Closing Market Summary: Stocks Post Modest Gains With ECB On Tap
The major averages finished the Wednesday session on a modestly higher note with the Nasdaq Composite (+0.4%) in the lead. Like the Nasdaq, the Russell 2000 (+0.4%) also outperformed the S&P 500 (+0.2%), while the Dow Jones Industrial Average (+0.1%) lagged throughout the session.
For the third day in a row, the stock market maintained a narrow range amid spotty sector leadership. Trading volume remained light with just 579 million shares changing hands at the NYSE versus a long-term average of 700 million.
In all likelihood, the quiet environment was a reflection of a wait-and-see approach that has been employed by investors ahead of tomorrow's policy decision from the European Central Bank and the U.S. Nonfarm Payrolls report, which will be released on Friday at 8:30 ET (consensus 220K).

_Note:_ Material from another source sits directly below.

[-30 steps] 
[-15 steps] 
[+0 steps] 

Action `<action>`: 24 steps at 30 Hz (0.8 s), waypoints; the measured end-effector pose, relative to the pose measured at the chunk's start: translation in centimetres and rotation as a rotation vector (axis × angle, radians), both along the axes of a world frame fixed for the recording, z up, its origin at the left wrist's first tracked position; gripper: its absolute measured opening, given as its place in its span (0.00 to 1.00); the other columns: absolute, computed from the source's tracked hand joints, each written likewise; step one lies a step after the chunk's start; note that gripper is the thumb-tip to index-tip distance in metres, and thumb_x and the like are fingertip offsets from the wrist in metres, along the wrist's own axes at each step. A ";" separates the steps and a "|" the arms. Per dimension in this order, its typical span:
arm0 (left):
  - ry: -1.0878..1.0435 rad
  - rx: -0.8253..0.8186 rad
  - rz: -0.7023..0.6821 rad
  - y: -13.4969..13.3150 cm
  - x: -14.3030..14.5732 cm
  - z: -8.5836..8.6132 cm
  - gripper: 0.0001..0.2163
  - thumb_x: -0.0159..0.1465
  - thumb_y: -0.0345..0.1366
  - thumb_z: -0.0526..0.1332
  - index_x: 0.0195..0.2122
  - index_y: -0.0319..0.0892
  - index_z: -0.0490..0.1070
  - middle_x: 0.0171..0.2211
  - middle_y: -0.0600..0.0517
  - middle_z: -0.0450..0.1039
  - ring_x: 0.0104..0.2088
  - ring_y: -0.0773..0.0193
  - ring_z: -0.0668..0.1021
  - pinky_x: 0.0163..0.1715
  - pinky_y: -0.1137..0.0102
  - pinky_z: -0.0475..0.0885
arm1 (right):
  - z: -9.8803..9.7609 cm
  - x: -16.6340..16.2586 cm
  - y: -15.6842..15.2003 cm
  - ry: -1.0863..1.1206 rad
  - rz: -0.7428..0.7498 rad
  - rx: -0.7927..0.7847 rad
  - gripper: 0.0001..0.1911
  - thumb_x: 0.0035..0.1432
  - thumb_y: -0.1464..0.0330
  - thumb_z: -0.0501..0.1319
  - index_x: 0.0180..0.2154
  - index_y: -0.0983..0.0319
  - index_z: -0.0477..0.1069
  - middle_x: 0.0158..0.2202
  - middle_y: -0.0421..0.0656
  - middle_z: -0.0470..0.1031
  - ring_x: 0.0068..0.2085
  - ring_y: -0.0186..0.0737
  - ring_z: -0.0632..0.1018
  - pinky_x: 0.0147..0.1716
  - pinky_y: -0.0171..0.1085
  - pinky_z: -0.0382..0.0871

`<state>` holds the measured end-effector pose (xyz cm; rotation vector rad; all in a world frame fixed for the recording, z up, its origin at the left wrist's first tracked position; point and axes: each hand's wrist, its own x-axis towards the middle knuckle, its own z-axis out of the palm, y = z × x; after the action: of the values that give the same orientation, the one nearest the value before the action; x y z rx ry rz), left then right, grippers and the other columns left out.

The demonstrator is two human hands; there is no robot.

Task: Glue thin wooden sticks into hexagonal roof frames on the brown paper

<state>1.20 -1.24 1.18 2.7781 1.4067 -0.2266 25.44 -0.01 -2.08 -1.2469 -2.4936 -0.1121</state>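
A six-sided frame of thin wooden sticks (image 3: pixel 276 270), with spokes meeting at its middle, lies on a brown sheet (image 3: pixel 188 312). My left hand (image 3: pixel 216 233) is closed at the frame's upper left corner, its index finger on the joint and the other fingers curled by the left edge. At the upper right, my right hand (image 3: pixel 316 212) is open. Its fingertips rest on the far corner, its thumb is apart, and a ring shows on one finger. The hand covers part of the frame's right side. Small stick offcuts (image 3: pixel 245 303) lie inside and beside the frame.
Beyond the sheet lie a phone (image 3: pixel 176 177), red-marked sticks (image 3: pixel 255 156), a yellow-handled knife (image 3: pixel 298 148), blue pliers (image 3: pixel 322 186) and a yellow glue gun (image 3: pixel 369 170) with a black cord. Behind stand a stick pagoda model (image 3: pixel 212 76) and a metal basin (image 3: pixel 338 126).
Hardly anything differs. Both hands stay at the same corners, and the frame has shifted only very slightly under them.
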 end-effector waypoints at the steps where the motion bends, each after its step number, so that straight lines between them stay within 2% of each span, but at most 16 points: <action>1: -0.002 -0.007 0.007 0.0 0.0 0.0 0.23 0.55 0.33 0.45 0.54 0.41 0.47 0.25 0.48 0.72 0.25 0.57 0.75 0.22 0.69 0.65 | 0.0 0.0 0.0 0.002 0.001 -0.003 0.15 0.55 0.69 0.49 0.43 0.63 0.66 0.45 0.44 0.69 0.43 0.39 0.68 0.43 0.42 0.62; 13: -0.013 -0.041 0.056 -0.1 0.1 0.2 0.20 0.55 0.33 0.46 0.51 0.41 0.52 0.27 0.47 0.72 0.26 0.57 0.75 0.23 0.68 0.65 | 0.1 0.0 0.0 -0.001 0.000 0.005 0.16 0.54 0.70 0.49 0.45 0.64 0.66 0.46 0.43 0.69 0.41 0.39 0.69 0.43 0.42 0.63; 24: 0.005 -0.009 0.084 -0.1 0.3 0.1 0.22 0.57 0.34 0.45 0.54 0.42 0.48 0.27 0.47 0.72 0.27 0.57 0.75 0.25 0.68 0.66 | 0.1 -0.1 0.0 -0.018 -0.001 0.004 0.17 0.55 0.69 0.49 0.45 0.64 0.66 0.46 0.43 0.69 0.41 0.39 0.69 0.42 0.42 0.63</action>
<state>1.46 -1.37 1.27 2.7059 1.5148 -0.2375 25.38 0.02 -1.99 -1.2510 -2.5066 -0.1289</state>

Tomorrow's ECB announcement has the potential to stir things up a bit as investors are anticipating some sort of action from the central bank. While the general consensus is eyeing an easing announcement, it remains unclear what type of stimulus could be introduced by President Mario Draghi tomorrow. Expectations range from a deposit rate cut to an introduction of a QE-style purchasing program, but ECB watchers are well aware that Mr. Draghi's favorite policy tool has been the threat of easing, rather than actual easing for quite some time now. The ECB decision will cross the wires at 7:45 ET with the press conference set to follow at 8:30 ET.
However, before moving into tomorrow, we would like to take a quick look at today's session, which was anything but thrilling. Seven of ten sectors finished in the green with the three largest cyclical groups—consumer discretionary (+0.4%), financials (+0.3%), and technology (+0.3%)—in the lead.
The top performer of the bunch—consumer discretionary—rallied on the back of retailers with the SPDR S&P Retail ETF (XRT 84.44, +0.64) advancing 0.8%, which pulled it back into the green for the quarter. The retail ETF swung to a quarter-to-date gain of 0.2%, but remained lower by 4.2% year-to-date.
Elsewhere, the financial sector, which has been the top performer of the week, added 0.3% with M&A activity contributing to the relative strength. Specifically, Protective Life (PL 69.36, +10.64) surged 18.1% after agreeing to be acquired by Japan's Dai-ichi Life for $70/share, representing a 19.2% premium to yesterday's closing price.
Also of note, the tech space received significant support from its largest component. Shares of Apple (AAPL 644.82, +7.28) spiked 1.1% on the record date for the upcoming 7:1 stock split. Starting Monday, the largest tech company by market cap will begin trading on a split-adjusted basis.
In addition to boosting the tech sector, Apple contributed to the relative strength of the Nasdaq Composite. However, the Nasdaq also drew strength from biotechnology as the iShares Nasdaq Biotechnology ETF (IBB 243.47, +2.55) regained its 100-day moving average, climbing 1.0%. The health care sector, meanwhile, ended in line with the S&P 500.
On the downside, energy (-0.1%), industrials (-0.1%), and telecom services (-0.3%) posted slim losses.
Treasuries ended flat after erasing their overnight gains. The 10-yr yield settled at 2.60%.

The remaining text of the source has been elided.